The independent variables investigated were:

  1. maternal schooling (elementary/high school/technical college education; higher education);

  2. mother’s occupation (housewife/student; qualified/unqualified manual work; managerial/professional/technical; administrative/sales assistant or other);

  3. marital status (no partner; partner);

  4. parity (number of children: primipara; multipara);

  5. baby’s sex (male; female);

  6. birth weight (in kilograms: <2.500; 2.500-3.499; ≥3.500), whereby low birth weight (LBW) babies were considered to be those weighing less than 2.500kg;

  7. nutritional status of the baby at 3 months old, according to weight/age index (underweight; adequate weight), height/age index (low height; adequate height) and weight/height index (severely underweight; underweight; normal weight; risk of overweight; overweight);11 e

  8. hospitalizations up to 3 months old, following discharge from hospital after childbirth (yes; no).

The sample variables were described in absolute frequencies, respective averages and standard deviations or proportions, according to the variables of interest. Prevalence rates of intention to breastfeed exclusively for 6 months and to prolong breastfeeding for at least 12 months, and respective 95% confidence intervals (95%CI), were calculated taking the total of screened mothers as the denominator. When analyzing breastfeeding duration, we only took into consideration mothers and babies who met the eligibility criteria and agreed to take part in the study. We built a life table, containing information on the number of breastfed children, lost information and calculations of probability of risk of weaning and probability of continuing breastfeeding, for each of the study’s follow-up periods. Median duration of maternal breastfeeding and its interquartile range (IQR) were presented in accordance with the independent variables and statistical significance of association. The latter was assessed using the Wilcoxon test for dichotomous exposures and the Kruskal Wallis test for polytomous exposures. We analyzed frequency of weaning before children were 12 months old, according to maternal sociodemographic variables (schooling, occupation, marital status and parity) and according to baby variables (sex, birth weight, nutritional status at 3 months old and hospitalizations up to 3 months old). Association was found using Pearson’s chi-square test and, when necessary, Fisher’s exact test. Reasons for weaning before 6 months old and between six and 12 months old were presented in the form of relative frequencies. In the analyses the significance level was presumed to be 5%. The data were analyzed using the Stata 12.1 statistical package.

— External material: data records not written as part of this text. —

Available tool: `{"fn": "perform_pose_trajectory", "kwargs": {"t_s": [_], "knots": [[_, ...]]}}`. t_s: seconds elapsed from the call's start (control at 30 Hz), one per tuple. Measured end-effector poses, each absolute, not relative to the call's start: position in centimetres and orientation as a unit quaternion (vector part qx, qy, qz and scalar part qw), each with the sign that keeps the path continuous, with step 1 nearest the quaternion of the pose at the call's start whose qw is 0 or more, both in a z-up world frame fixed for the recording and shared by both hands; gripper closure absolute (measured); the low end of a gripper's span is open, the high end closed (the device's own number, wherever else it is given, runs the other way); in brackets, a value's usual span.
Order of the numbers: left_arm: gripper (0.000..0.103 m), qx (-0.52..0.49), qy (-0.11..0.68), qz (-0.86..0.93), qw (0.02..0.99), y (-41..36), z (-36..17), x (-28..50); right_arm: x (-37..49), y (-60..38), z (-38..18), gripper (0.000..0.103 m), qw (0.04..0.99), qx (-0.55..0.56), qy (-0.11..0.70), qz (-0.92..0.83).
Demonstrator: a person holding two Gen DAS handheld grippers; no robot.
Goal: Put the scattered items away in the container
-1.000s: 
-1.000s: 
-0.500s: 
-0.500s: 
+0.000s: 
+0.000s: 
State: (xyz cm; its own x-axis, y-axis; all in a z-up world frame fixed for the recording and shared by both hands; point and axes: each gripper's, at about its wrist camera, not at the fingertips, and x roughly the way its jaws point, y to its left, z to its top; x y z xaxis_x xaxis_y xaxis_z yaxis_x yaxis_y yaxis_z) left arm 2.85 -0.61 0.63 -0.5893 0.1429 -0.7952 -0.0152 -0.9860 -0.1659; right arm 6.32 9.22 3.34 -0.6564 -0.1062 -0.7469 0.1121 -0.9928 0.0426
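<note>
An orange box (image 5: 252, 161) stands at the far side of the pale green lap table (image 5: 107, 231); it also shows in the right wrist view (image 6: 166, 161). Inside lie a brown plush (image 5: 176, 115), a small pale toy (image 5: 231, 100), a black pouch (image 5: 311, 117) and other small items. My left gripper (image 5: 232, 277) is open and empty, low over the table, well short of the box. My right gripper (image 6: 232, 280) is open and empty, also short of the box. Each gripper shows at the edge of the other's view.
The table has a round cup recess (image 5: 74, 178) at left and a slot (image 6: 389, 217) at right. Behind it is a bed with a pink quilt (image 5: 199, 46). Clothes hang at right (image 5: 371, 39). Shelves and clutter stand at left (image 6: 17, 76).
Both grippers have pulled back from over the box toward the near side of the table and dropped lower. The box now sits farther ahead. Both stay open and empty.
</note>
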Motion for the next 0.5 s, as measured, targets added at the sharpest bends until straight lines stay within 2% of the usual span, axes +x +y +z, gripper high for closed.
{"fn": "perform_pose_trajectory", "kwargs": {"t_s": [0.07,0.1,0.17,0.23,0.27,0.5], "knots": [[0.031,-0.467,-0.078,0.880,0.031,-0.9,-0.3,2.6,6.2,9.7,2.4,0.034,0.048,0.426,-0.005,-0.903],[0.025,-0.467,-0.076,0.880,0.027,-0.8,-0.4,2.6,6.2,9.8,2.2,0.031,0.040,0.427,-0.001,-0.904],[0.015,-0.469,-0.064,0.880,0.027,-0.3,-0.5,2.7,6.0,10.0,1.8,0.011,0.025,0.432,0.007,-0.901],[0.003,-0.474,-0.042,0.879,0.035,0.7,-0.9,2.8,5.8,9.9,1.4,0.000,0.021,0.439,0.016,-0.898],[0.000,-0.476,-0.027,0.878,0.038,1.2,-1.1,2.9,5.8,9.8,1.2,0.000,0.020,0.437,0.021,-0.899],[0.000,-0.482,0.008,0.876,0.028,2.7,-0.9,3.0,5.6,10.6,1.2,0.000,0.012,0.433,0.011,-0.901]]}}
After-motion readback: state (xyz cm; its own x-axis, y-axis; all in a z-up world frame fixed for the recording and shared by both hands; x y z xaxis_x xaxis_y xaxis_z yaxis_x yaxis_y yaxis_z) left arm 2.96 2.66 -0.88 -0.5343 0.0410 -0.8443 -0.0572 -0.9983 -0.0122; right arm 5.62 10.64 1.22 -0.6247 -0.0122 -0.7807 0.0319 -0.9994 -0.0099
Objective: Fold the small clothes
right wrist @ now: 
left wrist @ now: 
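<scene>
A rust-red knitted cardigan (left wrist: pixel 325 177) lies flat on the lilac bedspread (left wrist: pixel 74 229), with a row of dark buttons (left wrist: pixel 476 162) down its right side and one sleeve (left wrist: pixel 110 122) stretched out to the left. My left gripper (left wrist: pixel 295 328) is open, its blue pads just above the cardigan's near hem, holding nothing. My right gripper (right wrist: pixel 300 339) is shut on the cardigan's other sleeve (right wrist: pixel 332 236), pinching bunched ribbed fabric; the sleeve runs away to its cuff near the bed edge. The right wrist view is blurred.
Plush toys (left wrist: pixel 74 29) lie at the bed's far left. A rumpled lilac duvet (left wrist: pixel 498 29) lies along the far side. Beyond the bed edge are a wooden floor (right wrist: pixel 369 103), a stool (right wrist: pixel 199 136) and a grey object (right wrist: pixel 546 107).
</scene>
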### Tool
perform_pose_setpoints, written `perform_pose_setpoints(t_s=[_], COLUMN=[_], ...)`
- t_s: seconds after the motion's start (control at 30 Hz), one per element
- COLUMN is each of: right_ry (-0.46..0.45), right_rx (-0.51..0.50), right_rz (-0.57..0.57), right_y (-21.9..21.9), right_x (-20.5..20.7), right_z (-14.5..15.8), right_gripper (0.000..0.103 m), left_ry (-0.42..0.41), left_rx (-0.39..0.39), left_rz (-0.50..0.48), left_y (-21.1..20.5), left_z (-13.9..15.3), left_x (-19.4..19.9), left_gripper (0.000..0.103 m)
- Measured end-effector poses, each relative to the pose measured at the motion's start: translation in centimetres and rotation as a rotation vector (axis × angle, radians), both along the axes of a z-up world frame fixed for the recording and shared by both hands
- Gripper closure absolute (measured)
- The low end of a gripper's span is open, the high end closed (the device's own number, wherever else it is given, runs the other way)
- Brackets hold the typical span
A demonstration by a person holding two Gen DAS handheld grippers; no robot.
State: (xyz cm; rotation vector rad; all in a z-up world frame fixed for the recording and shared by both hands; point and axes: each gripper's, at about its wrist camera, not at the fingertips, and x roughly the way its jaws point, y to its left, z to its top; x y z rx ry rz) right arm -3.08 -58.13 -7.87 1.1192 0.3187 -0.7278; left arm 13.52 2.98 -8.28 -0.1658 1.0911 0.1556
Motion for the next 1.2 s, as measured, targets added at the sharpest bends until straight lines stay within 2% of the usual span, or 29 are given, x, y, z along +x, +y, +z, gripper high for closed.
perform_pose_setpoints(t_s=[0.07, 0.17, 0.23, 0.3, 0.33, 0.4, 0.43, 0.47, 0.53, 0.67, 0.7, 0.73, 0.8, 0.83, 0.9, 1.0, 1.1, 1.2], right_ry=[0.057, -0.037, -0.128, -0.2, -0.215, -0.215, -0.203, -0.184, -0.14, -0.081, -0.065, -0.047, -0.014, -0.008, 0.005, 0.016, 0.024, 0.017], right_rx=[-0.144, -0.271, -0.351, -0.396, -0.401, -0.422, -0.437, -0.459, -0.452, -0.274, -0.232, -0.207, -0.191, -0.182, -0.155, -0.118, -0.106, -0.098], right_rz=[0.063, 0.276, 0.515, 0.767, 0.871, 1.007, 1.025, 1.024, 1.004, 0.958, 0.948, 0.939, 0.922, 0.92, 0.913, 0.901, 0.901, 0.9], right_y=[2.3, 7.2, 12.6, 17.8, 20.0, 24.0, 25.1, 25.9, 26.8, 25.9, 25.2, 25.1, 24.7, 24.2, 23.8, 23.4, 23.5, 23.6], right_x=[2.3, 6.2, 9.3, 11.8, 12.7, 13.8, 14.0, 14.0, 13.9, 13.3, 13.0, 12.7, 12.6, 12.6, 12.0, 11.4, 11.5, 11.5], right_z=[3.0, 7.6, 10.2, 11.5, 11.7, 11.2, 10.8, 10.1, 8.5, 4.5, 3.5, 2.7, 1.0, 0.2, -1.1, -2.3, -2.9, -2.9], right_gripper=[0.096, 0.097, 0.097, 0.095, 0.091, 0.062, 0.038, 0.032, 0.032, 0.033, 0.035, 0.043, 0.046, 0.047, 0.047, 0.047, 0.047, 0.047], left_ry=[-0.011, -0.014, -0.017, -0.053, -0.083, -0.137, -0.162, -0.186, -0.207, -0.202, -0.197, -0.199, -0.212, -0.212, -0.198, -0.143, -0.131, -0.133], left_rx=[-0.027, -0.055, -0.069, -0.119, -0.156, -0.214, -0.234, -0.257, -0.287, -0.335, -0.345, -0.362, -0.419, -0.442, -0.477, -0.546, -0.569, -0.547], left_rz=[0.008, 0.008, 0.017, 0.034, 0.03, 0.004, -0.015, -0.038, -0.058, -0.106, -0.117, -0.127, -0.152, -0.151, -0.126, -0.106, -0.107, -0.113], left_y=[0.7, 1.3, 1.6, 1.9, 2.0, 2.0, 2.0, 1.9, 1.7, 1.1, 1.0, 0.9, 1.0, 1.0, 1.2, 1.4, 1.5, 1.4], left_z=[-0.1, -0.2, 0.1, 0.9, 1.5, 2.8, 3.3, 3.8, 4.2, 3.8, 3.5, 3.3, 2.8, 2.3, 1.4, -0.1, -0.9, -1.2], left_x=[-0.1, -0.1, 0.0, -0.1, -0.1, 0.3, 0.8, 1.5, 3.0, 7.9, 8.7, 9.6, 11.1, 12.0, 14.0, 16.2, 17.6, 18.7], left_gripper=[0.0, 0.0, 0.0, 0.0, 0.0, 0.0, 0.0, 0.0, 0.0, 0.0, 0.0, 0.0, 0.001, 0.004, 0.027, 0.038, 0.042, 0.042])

The study project was approved in 2014 by the Federal University of Pelotas Faculty of Medicine Research Ethics Committee (CEP/FAMED/UFPel) and by the National Health Council National Research Ethics Committee (CONEP/CNS): Opinion No. 1.199.651. As a prerequisite for taking part in the study and data collection, the mothers signed a Free and Informed Consent form, as per National Health Council Resolution No. 466, dated December 12th 2012.12


Of the 1377 pairs of mothers and babies screened at the four maternity hospitals in Pelotas, 235 were eligible and 168 (71.0%) of these agreed to take part in the multi-center study (Figure 1). With regard to the characteristics of the participating pairs of mothers and babies (N=168), as per the data shown in Table 1, almost half the mothers had higher education (46.5%), almost all of them (95.8%) lived with a partner and the majority (60.7%) were primiparas. In relation to the newborn babies, 4.8% had LBW (<2.500kg). At 3 months old, the majority had adequate weight-for-age (97.9%), while 4.2% had low height-for-age and 5.2% were underweight for height. Only 7.9% of the babies had been hospitalized before they were 3 months old.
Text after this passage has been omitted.